This is why companies don't want to hire women.

I agree to an extent. Although one could also say that an employer who interviews someone who already has a kid won't ask for maternity leave if I employed her because she already has child(ren). It's also a squeeze I've seen used in other occupational fields that were in high demand. Employee wanted to quit and the boss freaked out because "you have kids to take care of, you can't quit right" (in that case employee could afford to, but not everyone could).
We bought a 3 bedroom 3 bathroom townhouse last year and we have plenty of space.

Lol this honestly was the big shocker for me. Buying a townhouse during pharmacy school? Taking out a mortgage for a house in an area where you might not work after graduation doesn't seem like a smart financial decision unless you've planned to live there for a while.
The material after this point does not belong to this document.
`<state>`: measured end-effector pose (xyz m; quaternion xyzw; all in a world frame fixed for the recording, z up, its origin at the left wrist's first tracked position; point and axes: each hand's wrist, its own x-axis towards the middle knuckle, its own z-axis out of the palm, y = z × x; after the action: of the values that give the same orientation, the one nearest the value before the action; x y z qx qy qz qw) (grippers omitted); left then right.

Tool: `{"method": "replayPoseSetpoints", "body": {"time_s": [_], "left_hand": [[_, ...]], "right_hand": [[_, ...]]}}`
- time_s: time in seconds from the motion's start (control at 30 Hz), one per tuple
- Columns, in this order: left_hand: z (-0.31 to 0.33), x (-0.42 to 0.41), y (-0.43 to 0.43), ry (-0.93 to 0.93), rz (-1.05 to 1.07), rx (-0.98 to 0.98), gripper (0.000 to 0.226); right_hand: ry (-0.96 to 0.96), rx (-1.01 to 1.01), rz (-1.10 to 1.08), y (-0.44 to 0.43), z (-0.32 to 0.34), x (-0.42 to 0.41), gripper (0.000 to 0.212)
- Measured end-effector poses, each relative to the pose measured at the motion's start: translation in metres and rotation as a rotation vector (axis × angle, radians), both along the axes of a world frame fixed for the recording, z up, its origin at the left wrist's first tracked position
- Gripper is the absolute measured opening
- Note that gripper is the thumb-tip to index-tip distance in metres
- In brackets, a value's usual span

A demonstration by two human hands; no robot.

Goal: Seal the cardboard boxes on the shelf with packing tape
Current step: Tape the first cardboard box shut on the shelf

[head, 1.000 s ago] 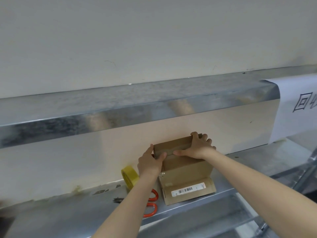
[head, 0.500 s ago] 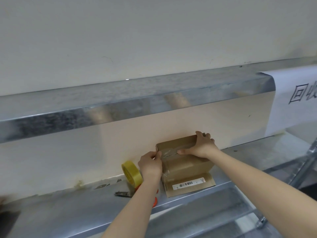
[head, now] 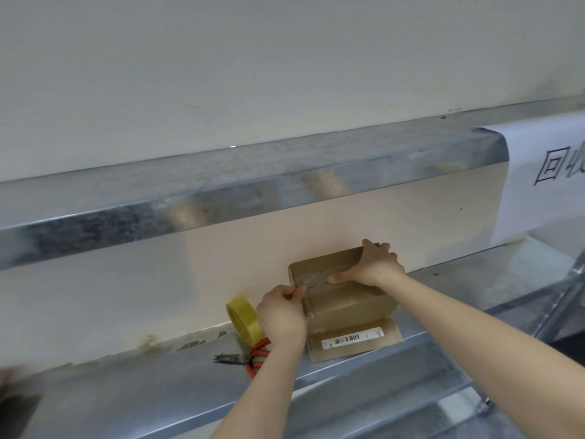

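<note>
A small brown cardboard box (head: pixel 348 307) stands on the metal shelf (head: pixel 158 388) against the wall, with a barcode label on its lower front flap. A strip of clear tape (head: pixel 311 278) lies across the seam on its top. My right hand (head: pixel 375 264) presses down on the box's top right, thumb on the seam. My left hand (head: pixel 281 312) pinches the tape's end at the box's top left corner. A yellow roll of packing tape (head: pixel 242 320) stands on edge just left of my left hand.
Red-handled pliers (head: pixel 250 359) lie on the shelf below the tape roll, partly under my left forearm. An upper metal shelf (head: pixel 221 185) overhangs the box. A white paper sign (head: pixel 547 172) hangs at the right. A lower shelf level (head: pixel 395 413) runs in front.
My left hand has dropped from the box's top edge to its left corner and closed on the tape's end. A clear tape strip now shows across the seam. The right hand has stayed on top.
</note>
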<state>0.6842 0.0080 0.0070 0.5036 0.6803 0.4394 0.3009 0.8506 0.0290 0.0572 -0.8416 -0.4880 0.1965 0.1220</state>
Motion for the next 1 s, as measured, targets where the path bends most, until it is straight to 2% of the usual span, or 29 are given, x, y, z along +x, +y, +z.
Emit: {"method": "replayPoseSetpoints", "body": {"time_s": [0.23,0.47,0.63,0.7,0.77,0.83,0.87,0.93,1.0], "left_hand": [[-0.003,-0.008,0.001,0.022,-0.056,0.042,0.026],[-0.007,-0.017,-0.001,0.194,-0.296,0.070,0.036],[-0.008,-0.018,-0.001,0.175,-0.376,0.041,0.045],[-0.001,-0.025,0.003,0.138,-0.416,-0.025,0.055],[0.006,-0.031,0.012,0.087,-0.403,-0.102,0.074],[0.011,-0.034,0.021,0.055,-0.381,-0.146,0.085],[0.012,-0.035,0.025,0.059,-0.378,-0.150,0.084],[0.010,-0.035,0.032,0.099,-0.376,-0.146,0.070],[0.008,-0.035,0.036,0.151,-0.368,-0.157,0.057]], "right_hand": [[0.024,0.017,-0.004,0.001,0.002,0.001,0.124],[0.033,0.012,-0.011,0.001,0.004,0.001,0.124],[0.053,0.004,0.000,0.001,0.004,0.005,0.126],[0.076,0.005,0.029,0.001,0.004,0.007,0.129],[0.122,0.007,0.073,0.001,0.006,0.011,0.130],[0.192,0.046,0.110,-0.001,0.007,0.017,0.120],[0.223,0.083,0.118,-0.002,0.007,0.021,0.111],[0.255,0.133,0.096,-0.006,0.007,0.026,0.093],[0.253,0.103,0.018,-0.007,0.005,0.031,0.086]]}}
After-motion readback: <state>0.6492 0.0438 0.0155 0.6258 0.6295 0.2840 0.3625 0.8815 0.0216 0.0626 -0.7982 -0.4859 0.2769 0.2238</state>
The longer you stay in a house generally the better, the whole rent vs buy debate. Unless you live in an area where you know you'll find work. But real estate decisions vary by area so maybe you worked it out and it wasn't that much? To me though on paper here, it didn't sound smart but maybe you know what you're doing. Not gonna ask for details.
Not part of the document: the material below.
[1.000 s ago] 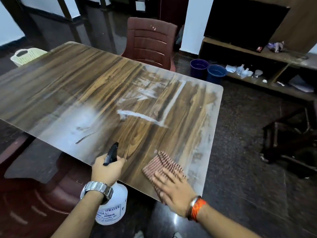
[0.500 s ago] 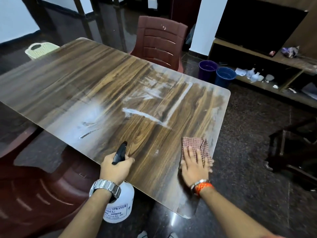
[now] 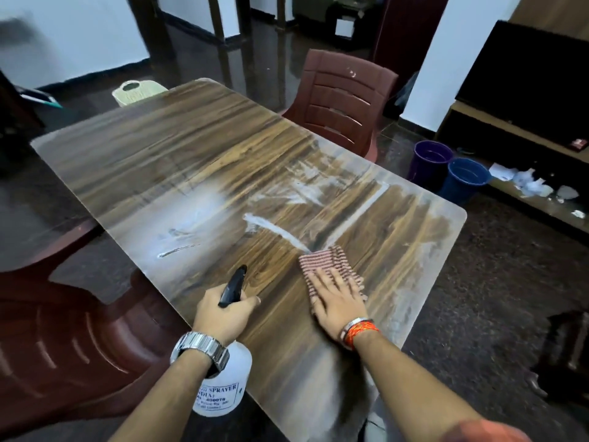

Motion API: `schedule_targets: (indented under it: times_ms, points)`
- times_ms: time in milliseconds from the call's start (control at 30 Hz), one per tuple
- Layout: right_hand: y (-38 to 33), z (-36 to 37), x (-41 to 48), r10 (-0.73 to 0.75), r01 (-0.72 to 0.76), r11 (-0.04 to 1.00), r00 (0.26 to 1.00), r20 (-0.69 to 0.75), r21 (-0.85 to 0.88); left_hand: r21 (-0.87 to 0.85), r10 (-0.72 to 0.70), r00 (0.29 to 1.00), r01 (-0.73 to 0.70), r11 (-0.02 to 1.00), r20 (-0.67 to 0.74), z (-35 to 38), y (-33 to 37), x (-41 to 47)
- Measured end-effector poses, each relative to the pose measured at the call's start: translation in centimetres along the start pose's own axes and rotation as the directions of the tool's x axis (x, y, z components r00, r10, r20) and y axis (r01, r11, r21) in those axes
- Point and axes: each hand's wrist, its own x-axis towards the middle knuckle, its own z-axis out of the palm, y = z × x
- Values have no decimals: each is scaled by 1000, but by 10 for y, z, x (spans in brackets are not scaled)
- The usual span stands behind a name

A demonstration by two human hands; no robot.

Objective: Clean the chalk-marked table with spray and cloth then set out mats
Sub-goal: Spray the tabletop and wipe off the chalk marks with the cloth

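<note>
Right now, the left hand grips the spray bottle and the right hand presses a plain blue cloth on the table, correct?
Not quite: the head view shows the cloth is red-and-white patterned, not plain blue. The rest holds: the left hand grips the spray bottle and the right hand presses the cloth flat on the table.

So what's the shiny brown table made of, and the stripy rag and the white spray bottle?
Streaky brown table: probably glossy wood-look laminate; grain lines show and light glares off it.
Red-and-white striped rag: soft woven fabric, bunched in folds.
White spray bottle: smooth plastic, likely; moulded round body.
</note>
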Motion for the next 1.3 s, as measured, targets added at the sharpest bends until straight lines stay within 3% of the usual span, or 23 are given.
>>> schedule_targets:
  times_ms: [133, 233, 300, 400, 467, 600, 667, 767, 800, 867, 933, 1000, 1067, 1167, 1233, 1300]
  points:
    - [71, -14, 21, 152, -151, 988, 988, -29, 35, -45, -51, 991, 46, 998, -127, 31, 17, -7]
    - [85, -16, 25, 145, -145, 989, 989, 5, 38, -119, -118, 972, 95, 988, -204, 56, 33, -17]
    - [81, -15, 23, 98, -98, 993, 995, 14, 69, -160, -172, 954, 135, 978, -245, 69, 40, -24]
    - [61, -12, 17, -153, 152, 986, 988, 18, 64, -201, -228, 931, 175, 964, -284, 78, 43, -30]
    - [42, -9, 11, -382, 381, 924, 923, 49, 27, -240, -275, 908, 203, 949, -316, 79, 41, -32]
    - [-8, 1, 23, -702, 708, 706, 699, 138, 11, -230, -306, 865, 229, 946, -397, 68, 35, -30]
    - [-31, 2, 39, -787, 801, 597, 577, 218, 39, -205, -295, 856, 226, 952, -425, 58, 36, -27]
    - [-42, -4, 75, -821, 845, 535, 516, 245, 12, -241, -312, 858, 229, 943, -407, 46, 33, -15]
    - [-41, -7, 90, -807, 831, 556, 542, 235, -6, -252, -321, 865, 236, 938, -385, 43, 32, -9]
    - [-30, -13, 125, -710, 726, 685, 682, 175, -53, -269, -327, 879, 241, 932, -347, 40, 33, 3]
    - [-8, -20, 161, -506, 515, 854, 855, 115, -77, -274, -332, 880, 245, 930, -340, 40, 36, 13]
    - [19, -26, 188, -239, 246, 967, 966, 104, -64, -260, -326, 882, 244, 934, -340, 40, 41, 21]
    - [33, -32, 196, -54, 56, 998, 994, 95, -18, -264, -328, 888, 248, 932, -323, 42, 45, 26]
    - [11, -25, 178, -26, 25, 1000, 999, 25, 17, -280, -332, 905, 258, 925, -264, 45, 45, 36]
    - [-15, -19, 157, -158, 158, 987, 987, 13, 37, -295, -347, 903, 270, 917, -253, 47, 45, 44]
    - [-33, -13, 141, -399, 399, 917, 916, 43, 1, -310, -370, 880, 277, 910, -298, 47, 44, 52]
But carrying around all those debts and obligations (loans, house, kid, pregnancy, child care costs) IMO, sounds risky when you haven't even found work yet to support all that. You also have to remember, having a child earlier means less $$ can be devoted to paying back student loans and to retirement, thus lowering the $$ that can be compounded in the long-term and lowering your retirement in the accumulation phase. So you'd need to work out your finances and just consider those things. There's pros and cons to having kids early or late, depends on how you decide to make of it. If you're okay after thinking about the financial aspect, then do what you want. You make it sound like $1080/wk from your husband is decent so maybe it works in your area of the country. In others, what you're doing sounds a little close to financial suicide. Give it more thought and ask outside of SDN like personal finance or Dave Ramsey. It's good you're at least thinking about $$.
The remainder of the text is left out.